## Your instructions
What appears in the data must be reproduced exactly.

# # # # #

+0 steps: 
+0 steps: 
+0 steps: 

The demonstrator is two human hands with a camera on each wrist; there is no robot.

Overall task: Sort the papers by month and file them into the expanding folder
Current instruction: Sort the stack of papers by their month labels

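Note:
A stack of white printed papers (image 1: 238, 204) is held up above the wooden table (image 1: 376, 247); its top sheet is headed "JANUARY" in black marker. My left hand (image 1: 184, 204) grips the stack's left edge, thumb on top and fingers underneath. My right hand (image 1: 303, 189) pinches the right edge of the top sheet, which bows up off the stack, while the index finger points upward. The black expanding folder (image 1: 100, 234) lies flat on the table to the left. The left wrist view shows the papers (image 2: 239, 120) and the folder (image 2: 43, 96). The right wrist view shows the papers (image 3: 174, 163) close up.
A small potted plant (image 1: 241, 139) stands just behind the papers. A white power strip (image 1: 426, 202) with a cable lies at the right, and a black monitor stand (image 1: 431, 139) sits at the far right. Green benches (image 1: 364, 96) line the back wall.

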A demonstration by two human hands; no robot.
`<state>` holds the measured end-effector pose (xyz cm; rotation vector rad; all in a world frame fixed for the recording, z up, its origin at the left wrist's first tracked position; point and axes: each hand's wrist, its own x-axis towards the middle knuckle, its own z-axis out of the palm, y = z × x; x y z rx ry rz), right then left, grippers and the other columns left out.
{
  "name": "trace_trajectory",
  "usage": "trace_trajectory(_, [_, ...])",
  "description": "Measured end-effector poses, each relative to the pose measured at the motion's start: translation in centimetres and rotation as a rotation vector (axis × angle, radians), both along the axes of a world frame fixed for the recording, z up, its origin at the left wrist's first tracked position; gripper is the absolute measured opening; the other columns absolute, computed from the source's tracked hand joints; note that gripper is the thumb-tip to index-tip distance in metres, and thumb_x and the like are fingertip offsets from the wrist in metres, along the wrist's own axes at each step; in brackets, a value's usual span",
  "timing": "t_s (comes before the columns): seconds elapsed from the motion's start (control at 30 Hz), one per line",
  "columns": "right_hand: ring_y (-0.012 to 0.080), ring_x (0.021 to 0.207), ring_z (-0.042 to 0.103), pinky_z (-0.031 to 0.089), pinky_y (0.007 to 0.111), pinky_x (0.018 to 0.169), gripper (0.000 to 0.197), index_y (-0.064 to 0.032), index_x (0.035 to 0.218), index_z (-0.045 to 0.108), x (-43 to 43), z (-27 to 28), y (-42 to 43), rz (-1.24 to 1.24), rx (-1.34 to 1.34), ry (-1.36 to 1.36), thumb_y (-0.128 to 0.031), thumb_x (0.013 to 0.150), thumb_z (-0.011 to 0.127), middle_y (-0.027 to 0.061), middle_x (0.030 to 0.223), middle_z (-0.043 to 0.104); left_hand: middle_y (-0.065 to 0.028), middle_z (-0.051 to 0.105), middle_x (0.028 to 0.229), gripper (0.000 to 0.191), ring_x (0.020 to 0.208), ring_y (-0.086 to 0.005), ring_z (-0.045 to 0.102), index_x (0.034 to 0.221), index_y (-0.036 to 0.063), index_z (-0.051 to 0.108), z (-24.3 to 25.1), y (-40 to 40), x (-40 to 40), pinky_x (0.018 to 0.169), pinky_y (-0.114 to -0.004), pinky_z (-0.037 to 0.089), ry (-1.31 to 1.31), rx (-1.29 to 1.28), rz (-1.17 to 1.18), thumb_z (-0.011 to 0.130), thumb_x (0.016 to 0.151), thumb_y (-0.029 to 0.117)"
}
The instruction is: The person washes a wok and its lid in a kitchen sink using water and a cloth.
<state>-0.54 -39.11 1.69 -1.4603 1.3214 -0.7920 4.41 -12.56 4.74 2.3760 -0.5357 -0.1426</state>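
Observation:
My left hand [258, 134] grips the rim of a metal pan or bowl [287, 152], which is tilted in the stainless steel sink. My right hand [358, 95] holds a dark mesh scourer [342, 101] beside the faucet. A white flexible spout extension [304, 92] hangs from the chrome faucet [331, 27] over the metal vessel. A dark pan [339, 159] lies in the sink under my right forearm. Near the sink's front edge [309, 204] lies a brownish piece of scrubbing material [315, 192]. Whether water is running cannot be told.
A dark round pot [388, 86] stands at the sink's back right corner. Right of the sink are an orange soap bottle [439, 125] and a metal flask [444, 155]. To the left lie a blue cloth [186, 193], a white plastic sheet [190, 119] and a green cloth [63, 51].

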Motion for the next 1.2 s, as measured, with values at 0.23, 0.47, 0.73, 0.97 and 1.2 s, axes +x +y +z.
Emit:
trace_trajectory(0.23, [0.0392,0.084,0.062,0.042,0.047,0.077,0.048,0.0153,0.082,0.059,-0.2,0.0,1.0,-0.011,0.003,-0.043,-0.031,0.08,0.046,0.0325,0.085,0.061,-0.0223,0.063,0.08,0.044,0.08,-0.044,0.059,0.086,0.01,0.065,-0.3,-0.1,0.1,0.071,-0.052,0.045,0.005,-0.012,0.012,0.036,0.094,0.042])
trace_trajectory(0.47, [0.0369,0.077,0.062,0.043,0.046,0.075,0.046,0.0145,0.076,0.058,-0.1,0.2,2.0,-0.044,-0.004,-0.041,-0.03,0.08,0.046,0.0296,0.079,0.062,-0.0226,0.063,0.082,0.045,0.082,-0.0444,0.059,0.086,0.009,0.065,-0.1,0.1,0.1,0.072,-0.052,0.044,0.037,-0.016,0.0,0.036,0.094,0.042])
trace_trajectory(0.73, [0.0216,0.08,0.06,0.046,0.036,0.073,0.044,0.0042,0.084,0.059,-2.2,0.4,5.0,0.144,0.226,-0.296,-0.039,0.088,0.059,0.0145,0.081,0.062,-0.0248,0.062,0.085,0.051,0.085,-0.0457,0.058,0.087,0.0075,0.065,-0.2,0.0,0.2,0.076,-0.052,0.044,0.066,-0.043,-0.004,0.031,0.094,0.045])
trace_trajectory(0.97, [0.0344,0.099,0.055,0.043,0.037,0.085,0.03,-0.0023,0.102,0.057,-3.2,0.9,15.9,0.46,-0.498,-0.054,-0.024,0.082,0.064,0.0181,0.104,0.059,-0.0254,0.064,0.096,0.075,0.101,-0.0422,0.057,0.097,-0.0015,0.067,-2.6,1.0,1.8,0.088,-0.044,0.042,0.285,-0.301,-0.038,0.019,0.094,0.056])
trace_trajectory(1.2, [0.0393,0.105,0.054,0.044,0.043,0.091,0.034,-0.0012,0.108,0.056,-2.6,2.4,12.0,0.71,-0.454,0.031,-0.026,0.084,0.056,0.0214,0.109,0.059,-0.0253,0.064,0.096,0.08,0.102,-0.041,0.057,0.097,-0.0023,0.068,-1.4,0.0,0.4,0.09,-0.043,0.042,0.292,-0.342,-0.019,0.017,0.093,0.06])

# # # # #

## Your solution
+0 steps: 
+0 steps: 
+0 steps: 

The demonstrator is two human hands with a camera on each wrist; there is no robot.

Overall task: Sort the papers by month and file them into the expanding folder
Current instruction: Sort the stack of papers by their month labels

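Note:
A stack of white printed papers (image 1: 238, 204) is held up above the wooden table (image 1: 376, 247); its top sheet is headed "JANUARY" in black marker. My left hand (image 1: 184, 204) grips the stack's left edge, thumb on top and fingers underneath. My right hand (image 1: 303, 189) pinches the right edge of the top sheet, which bows up off the stack, while the index finger points upward. The black expanding folder (image 1: 100, 234) lies flat on the table to the left. The left wrist view shows the papers (image 2: 239, 120) and the folder (image 2: 43, 96). The right wrist view shows the papers (image 3: 174, 163) close up.
A small potted plant (image 1: 241, 139) stands just behind the papers. A white power strip (image 1: 426, 202) with a cable lies at the right, and a black monitor stand (image 1: 431, 139) sits at the far right. Green benches (image 1: 364, 96) line the back wall.
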
A demonstration by two human hands; no robot.
`<state>` holds the measured end-effector pose (xyz cm; rotation vector rad; all in a world frame fixed for the recording, z up, its origin at the left wrist's first tracked position; point and axes: each hand's wrist, its own x-axis towards the middle knuckle, its own z-axis out of the palm, y = z × x; x y z rx ry rz), right then left, grippers and the other columns left out.
{
  "name": "trace_trajectory",
  "usage": "trace_trajectory(_, [_, ...])",
  "description": "Measured end-effector poses, each relative to the pose measured at the motion's start: translation in centimetres and rotation as a rotation vector (axis × angle, radians), both along the axes of a world frame fixed for the recording, z up, its origin at the left wrist's first tracked position; gripper is the absolute measured opening; the other columns absolute, computed from the source's tracked hand joints; note that gripper is the thumb-tip to index-tip distance in metres, and thumb_x and the like are fingertip offsets from the wrist in metres, along the wrist's own axes at each step; in brackets, a value's usual span",
  "timing": "t_s (comes before the columns): seconds elapsed from the motion's start (control at 30 Hz), one per line",
  "columns": "right_hand: ring_y (-0.012 to 0.080), ring_x (0.021 to 0.207), ring_z (-0.042 to 0.103), pinky_z (-0.031 to 0.089), pinky_y (0.007 to 0.111), pinky_x (0.018 to 0.169), gripper (0.000 to 0.197), index_y (-0.064 to 0.032), index_x (0.035 to 0.218), index_z (-0.045 to 0.108), x (-43 to 43), z (-27 to 28), y (-42 to 43), rz (-1.24 to 1.24), rx (-1.34 to 1.34), ry (-1.36 to 1.36), thumb_y (-0.128 to 0.031), thumb_x (0.013 to 0.150), thumb_z (-0.011 to 0.127), middle_y (-0.027 to 0.061), middle_x (0.030 to 0.223), middle_z (-0.043 to 0.104); left_hand: middle_y (-0.065 to 0.028), middle_z (-0.051 to 0.105), middle_x (0.028 to 0.229), gripper (0.000 to 0.191), ring_x (0.020 to 0.208), ring_y (-0.086 to 0.005), ring_z (-0.045 to 0.102), index_x (0.034 to 0.221), index_y (-0.036 to 0.063), index_z (-0.051 to 0.108), z (-24.3 to 25.1), y (-40 to 40), x (-40 to 40), pinky_x (0.018 to 0.169), pinky_y (-0.114 to -0.004), pinky_z (-0.037 to 0.089), ry (-1.31 to 1.31), rx (-1.29 to 1.28), rz (-1.17 to 1.18), thumb_z (-0.011 to 0.130), thumb_x (0.016 to 0.151), thumb_y (-0.029 to 0.117)"
}
The instruction is: The person washes a wok and its lid in a kitchen sink using water and a cloth.
<state>-0.54 -39.11 1.69 -1.4603 1.3214 -0.7920 4.41 -12.56 4.74 2.3760 -0.5357 -0.1426</state>
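Observation:
My left hand [258, 134] grips the rim of a metal pan or bowl [287, 152], which is tilted in the stainless steel sink. My right hand [358, 95] holds a dark mesh scourer [342, 101] beside the faucet. A white flexible spout extension [304, 92] hangs from the chrome faucet [331, 27] over the metal vessel. A dark pan [339, 159] lies in the sink under my right forearm. Near the sink's front edge [309, 204] lies a brownish piece of scrubbing material [315, 192]. Whether water is running cannot be told.
A dark round pot [388, 86] stands at the sink's back right corner. Right of the sink are an orange soap bottle [439, 125] and a metal flask [444, 155]. To the left lie a blue cloth [186, 193], a white plastic sheet [190, 119] and a green cloth [63, 51].
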
Motion for the next 1.2 s, as measured, with values at 0.23, 0.47, 0.73, 0.97 and 1.2 s, axes +x +y +z.
Emit:
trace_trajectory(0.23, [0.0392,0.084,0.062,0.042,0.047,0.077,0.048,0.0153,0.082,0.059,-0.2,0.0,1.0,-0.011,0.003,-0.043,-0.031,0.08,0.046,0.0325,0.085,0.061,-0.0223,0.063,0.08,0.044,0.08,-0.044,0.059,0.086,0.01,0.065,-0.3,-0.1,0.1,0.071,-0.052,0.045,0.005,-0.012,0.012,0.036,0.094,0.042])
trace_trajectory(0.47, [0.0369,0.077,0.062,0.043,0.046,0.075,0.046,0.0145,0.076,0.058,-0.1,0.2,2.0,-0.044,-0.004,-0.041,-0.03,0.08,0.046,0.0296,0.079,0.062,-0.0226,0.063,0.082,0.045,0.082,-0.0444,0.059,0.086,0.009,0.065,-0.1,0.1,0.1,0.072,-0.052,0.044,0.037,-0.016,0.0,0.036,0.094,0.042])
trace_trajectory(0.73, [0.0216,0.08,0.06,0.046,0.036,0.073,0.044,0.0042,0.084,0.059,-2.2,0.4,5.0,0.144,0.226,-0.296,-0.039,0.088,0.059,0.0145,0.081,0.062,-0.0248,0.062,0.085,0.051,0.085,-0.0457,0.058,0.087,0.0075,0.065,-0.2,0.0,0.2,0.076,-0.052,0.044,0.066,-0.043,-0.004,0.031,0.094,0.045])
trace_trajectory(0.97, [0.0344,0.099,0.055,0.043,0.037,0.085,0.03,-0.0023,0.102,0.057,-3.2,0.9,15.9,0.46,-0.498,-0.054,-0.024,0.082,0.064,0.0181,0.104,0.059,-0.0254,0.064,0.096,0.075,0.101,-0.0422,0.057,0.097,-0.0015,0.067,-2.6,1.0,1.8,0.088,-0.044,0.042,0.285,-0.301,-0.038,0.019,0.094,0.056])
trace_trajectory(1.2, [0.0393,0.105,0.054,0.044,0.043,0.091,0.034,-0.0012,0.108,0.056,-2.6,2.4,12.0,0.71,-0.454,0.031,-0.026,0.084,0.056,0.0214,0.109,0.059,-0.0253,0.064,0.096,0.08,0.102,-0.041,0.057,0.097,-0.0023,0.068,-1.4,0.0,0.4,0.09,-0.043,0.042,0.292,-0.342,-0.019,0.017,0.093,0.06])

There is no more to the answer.